> [Your task] When you reach the line with "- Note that" in the data below, begin printing lines exactly, and stop once the line with "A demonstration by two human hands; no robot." has been printed.

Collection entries
※ ※ ※
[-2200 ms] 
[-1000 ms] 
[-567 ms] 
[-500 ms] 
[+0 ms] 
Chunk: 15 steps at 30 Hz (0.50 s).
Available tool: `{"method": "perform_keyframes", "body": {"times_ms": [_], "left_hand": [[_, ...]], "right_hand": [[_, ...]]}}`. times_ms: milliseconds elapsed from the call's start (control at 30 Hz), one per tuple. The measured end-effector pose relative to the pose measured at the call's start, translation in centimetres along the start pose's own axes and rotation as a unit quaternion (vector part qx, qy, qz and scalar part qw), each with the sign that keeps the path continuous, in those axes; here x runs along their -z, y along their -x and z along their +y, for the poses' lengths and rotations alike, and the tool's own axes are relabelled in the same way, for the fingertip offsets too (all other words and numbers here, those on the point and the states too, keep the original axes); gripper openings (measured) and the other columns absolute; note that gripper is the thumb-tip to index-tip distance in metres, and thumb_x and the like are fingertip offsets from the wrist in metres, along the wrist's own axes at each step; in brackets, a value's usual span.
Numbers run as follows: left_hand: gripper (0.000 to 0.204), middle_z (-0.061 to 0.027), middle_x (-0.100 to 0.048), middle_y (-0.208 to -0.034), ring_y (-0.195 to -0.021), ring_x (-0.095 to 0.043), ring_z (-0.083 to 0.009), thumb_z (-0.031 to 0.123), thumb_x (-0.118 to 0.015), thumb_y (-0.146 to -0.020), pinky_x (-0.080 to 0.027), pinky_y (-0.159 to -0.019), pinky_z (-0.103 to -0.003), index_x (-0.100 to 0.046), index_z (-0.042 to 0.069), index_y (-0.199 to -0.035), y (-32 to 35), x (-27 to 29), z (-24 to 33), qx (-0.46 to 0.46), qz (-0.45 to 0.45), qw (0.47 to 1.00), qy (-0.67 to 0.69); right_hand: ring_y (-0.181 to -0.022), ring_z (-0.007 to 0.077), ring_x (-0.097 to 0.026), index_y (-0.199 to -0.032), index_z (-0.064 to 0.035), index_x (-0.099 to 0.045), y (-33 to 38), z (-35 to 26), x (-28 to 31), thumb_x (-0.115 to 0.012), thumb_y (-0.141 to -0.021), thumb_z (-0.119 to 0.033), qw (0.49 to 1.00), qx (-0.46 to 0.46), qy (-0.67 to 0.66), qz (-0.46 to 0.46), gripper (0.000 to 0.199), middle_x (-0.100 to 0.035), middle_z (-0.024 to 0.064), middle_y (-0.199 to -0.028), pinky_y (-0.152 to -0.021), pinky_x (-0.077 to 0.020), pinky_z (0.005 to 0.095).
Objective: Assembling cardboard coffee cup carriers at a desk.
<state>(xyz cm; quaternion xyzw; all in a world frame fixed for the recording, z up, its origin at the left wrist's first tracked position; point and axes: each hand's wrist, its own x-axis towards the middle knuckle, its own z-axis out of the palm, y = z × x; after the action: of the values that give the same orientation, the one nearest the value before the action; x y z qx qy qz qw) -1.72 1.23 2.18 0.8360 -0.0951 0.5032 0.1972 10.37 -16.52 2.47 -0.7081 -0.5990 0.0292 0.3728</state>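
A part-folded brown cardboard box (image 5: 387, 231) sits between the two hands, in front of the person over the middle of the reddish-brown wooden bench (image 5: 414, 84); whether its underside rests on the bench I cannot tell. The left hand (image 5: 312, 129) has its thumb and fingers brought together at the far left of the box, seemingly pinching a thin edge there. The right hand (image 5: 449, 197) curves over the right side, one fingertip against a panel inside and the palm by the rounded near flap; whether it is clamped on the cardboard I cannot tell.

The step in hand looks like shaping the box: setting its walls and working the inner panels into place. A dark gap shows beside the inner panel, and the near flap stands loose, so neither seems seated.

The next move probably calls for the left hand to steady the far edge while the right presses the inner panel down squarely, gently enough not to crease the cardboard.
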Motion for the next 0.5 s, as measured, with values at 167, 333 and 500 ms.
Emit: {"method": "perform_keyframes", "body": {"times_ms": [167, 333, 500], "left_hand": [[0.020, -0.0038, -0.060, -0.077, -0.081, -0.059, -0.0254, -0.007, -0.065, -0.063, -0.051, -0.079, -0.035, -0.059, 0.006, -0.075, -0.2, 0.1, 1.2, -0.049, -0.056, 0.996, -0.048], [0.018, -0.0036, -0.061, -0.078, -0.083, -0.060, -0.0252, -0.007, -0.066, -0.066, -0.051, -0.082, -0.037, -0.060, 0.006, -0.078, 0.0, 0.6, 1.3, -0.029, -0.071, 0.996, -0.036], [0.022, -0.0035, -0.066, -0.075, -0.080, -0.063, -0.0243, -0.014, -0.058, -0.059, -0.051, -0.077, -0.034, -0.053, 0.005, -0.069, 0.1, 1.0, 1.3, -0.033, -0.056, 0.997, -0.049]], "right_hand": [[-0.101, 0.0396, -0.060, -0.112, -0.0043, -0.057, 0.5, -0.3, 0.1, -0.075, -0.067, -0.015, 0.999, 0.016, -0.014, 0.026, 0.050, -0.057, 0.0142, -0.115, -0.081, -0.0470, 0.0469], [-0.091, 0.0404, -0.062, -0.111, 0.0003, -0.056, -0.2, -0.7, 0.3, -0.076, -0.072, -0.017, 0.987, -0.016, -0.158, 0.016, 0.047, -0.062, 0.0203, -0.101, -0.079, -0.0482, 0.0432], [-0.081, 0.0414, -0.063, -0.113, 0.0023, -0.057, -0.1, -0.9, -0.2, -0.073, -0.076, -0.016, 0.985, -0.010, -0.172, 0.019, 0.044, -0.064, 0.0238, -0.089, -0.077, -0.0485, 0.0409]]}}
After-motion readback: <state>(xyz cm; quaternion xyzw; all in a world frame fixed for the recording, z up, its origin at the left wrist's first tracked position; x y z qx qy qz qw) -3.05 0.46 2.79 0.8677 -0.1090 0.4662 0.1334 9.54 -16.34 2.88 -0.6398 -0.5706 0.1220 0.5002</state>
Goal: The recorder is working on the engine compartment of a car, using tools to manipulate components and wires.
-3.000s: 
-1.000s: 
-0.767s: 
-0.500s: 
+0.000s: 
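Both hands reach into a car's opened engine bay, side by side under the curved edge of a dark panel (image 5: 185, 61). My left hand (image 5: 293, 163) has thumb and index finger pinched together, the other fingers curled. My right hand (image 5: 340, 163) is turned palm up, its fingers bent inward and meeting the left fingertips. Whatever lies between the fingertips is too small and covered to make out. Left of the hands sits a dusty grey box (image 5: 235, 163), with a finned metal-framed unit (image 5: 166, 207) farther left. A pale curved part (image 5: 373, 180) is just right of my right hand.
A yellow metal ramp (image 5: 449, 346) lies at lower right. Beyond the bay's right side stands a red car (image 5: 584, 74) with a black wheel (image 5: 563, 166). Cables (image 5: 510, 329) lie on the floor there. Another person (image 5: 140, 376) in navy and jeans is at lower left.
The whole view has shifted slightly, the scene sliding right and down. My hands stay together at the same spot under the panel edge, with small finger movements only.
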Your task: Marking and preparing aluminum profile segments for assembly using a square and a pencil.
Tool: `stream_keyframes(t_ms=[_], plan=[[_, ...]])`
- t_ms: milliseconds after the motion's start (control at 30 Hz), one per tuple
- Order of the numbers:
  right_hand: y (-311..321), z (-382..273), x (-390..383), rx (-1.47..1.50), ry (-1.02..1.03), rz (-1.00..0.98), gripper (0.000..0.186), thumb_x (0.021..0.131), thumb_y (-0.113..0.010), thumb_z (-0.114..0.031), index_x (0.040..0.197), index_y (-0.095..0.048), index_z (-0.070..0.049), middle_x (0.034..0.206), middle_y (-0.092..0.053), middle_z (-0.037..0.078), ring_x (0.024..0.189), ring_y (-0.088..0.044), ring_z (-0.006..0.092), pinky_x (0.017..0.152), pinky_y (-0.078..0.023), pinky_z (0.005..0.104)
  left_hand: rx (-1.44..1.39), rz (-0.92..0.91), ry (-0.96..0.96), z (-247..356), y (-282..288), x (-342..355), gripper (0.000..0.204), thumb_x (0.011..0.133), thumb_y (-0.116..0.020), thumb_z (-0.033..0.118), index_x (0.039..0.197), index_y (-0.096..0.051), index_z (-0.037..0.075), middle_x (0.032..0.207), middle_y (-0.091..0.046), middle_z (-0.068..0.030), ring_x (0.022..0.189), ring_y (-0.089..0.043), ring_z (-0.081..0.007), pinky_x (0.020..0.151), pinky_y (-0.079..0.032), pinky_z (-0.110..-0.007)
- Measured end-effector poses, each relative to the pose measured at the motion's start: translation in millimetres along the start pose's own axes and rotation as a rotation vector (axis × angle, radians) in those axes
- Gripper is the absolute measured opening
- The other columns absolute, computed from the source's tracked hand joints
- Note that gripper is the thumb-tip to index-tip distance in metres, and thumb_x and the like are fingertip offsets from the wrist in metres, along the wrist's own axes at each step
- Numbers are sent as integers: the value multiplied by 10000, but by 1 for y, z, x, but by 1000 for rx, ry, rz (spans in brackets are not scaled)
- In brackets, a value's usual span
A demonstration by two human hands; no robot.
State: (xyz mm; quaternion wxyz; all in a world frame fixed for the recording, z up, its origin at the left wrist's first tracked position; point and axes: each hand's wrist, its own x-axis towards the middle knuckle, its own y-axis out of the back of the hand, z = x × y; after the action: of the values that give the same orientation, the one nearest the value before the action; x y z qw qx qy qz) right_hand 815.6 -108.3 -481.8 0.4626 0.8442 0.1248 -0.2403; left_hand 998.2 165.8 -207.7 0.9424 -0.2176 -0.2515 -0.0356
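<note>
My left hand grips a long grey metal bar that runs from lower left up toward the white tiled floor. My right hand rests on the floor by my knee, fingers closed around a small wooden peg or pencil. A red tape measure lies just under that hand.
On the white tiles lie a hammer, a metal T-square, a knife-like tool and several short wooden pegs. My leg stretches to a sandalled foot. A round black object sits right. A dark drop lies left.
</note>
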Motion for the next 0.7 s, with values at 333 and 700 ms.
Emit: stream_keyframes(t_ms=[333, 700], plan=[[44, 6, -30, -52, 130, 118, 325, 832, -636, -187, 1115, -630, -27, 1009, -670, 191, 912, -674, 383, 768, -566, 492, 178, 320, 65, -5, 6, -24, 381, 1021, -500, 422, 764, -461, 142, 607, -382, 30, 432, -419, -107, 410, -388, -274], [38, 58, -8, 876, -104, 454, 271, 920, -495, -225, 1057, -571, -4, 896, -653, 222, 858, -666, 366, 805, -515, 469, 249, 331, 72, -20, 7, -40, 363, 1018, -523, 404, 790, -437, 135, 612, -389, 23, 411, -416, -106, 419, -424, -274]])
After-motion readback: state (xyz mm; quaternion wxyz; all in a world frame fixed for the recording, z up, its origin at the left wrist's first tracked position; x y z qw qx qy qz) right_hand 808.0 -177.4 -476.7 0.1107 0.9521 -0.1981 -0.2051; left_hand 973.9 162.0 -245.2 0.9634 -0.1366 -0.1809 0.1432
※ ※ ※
> [Exercise output]
- Note that gripper is the thumb-tip to index-tip distance in metres, and thumb_x and the like are fingertip offsets from the wrist in metres, along the wrist's own axes at each step
- Numbers are sent as integers: the value multiplied by 10000, but by 1 for y, z, x, but by 1000 for rx, ry, rz (spans in brackets are not scaled)
- In brackets, a value's usual span
A demonstration by two human hands; no robot.

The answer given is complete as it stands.